Please filter the listing below and copy out the lines that hold "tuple".

Data in this exercise:

▽

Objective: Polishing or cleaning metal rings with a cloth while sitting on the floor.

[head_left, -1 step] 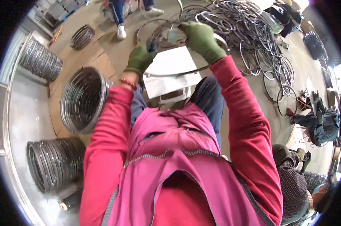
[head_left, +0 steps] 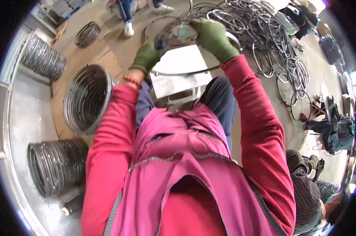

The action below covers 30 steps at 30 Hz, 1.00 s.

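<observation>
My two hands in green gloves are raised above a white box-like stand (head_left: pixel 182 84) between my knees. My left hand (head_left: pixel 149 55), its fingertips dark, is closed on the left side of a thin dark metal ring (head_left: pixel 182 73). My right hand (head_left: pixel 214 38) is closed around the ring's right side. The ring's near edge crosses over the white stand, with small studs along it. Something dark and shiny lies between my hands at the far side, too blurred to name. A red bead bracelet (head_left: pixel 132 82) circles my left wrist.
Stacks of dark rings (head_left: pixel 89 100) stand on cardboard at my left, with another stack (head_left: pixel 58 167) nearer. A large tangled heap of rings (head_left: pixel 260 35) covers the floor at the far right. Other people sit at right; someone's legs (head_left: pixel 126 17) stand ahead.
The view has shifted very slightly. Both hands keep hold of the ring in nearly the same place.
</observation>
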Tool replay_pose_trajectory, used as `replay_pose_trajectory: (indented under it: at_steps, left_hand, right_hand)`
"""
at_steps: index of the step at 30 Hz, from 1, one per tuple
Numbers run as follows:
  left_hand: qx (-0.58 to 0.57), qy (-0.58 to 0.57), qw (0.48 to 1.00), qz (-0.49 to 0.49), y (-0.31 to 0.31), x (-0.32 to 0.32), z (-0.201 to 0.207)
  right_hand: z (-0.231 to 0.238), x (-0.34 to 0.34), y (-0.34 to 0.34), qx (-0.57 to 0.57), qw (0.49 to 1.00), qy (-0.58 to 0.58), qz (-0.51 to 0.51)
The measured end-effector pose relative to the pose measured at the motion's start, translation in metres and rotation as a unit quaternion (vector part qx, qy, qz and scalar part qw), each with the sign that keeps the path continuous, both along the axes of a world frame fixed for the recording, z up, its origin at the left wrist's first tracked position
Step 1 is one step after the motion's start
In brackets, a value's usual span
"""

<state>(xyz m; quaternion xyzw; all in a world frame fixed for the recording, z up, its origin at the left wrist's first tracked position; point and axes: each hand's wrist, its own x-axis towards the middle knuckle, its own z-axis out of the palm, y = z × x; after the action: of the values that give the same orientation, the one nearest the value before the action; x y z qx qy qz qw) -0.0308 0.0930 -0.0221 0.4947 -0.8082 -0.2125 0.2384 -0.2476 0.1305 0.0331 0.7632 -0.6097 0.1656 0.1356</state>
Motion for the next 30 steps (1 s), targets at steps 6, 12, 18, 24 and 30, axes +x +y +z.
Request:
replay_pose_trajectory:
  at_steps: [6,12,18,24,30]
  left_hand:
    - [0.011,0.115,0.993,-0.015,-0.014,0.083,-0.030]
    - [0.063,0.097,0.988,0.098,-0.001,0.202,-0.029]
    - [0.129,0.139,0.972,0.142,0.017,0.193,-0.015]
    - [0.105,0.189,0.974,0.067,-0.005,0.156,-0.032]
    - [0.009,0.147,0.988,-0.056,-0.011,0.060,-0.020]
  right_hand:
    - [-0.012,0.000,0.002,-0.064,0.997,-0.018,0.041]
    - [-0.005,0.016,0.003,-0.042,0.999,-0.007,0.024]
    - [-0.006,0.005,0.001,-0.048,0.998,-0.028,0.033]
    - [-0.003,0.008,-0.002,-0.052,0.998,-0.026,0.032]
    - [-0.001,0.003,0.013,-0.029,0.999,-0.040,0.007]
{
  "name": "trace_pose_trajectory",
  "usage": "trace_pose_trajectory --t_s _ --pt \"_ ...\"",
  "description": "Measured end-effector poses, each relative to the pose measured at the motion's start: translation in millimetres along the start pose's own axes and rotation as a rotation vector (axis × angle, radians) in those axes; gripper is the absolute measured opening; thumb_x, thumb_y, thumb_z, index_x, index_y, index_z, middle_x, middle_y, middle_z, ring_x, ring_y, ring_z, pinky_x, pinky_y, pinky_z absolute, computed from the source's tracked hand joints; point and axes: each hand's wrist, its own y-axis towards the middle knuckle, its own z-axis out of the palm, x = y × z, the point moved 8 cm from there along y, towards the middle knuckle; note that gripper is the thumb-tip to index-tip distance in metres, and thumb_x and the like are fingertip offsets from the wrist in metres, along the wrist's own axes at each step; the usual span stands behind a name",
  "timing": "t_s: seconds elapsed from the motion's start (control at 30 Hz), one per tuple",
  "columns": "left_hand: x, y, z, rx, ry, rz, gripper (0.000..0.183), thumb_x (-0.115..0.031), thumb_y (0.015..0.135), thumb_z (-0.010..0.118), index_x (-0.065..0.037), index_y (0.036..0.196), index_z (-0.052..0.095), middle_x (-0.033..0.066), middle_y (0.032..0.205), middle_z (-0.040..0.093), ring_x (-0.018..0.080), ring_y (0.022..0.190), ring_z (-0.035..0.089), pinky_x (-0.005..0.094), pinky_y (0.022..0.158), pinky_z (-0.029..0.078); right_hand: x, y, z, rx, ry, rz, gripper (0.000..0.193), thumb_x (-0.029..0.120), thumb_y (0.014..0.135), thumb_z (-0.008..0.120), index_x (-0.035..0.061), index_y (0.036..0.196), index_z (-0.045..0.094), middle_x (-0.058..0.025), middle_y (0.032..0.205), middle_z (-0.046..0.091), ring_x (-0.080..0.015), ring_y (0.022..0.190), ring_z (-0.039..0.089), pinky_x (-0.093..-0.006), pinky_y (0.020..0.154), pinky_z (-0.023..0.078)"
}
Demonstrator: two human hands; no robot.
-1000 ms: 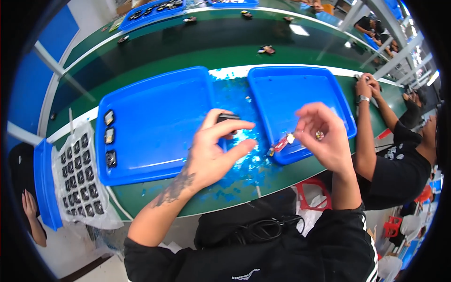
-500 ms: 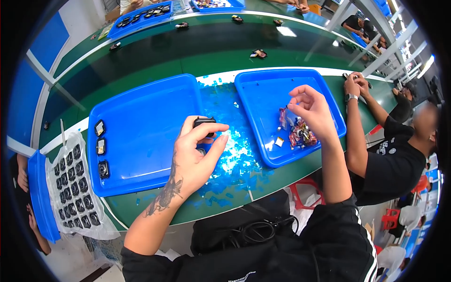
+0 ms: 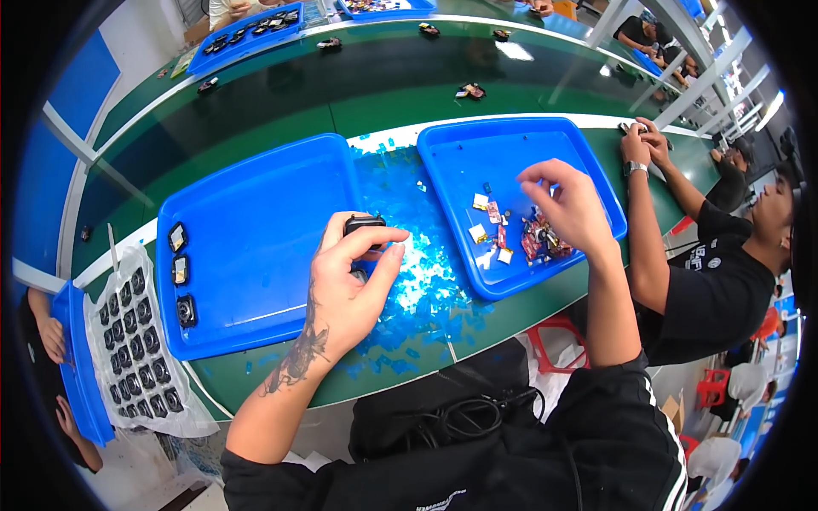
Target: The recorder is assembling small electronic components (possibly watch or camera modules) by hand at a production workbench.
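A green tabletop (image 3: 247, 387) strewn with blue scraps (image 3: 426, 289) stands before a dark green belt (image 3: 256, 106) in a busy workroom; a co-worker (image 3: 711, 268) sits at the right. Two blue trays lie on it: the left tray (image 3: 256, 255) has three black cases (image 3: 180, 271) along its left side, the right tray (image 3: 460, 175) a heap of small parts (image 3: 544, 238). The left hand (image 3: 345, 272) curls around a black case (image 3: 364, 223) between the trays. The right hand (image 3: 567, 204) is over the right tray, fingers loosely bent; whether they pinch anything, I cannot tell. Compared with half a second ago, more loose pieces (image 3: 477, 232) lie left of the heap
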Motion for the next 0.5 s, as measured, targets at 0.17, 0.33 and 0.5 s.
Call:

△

Your solution:
at_steps: index of the step at 30 Hz, from 1, one per tuple
  "timing": "t_s: seconds elapsed from the motion's start (control at 30 Hz), one per tuple",

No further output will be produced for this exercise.